Oxford University Press was not initially looking to publish a book on desserts but rather a text on "world food" for their Oxford Companions series. They approached Darra Goldstein, an American food scholar known as the creator of the academic journal Gastronomica to see if she would have any interest in such a project, but she declined. Goldstein had previously covered the topic of the international politics of food in research for the Council of Europe on how food could be used to promote "tolerance and diversity". Despite her initial refusal, Goldstein returned with a proposal for a book on sweetness.

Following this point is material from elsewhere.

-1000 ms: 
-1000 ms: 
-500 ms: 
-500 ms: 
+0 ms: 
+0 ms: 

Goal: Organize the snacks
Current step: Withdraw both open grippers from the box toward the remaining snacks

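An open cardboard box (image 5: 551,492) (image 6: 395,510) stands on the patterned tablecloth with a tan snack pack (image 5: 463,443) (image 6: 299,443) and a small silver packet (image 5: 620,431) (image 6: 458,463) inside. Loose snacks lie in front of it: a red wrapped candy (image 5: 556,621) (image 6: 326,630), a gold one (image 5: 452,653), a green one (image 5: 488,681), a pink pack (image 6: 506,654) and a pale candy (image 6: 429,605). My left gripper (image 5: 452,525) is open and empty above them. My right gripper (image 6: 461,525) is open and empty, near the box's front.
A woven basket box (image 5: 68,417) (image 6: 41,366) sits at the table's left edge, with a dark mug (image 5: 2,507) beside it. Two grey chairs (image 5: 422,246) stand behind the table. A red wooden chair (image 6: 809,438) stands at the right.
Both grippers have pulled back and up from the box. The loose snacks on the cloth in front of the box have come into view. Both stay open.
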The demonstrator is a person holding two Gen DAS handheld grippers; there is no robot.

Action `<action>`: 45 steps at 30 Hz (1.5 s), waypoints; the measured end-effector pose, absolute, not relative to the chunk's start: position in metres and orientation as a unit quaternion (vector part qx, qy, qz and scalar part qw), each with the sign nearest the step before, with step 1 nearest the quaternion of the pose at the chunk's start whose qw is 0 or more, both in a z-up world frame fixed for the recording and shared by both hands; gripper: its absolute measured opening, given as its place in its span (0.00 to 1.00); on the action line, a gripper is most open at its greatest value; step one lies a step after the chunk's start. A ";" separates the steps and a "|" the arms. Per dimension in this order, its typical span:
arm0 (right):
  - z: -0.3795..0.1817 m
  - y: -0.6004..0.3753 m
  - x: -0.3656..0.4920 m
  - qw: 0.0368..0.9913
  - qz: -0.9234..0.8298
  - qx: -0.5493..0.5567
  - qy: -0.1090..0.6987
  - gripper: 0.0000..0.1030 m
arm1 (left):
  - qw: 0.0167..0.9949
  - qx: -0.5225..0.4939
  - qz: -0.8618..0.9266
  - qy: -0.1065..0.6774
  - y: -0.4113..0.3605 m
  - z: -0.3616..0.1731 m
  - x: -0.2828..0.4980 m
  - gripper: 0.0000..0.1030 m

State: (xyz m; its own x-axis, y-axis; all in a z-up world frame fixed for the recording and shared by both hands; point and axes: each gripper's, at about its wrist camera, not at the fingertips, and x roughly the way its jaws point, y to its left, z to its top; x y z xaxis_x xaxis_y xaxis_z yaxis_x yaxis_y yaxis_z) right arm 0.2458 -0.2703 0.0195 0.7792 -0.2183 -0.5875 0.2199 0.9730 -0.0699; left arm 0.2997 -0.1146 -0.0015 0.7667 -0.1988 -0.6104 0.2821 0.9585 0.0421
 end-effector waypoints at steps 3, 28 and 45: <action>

The Oxford Companion to Sugar and Sweets was written by 265 contributors from a range of backgrounds, including academics, chemists, confectioners, food writers and neuroscientists. Among them were public health advocate Marion Nestle, culinary historian Maricel Presilla and journalist Raymond Sokolov. A foreword was written by anthropologist Sidney Mintz, the author of the very influential political economy study Sweetness and Power (1985). Goldstein served as editor, working on the project for 2.5 years.

The book was published during a period when food studies were receiving increasing attention. This was part of the cultural turn, a broader shift in the humanities wherein the subject of analysis moved from high culture to everyday objects.

== Contents ==
Over around 900 pages and almost six hundred entries, the book approaches the subject of sweetness and the universality of its appeal from the perspective of multiple disciplines. Goldstein describes the book as a "cultural history" of sugar and sweetness. The material is divided into 25 topics to allow readers to focus on what takes their interest, as opposed to reading cover-to-cover, and its subjects range from the familiar to the obscure, focusing on their histories. Entries are arranged alphabetically from à la Mode to zuppa inglese.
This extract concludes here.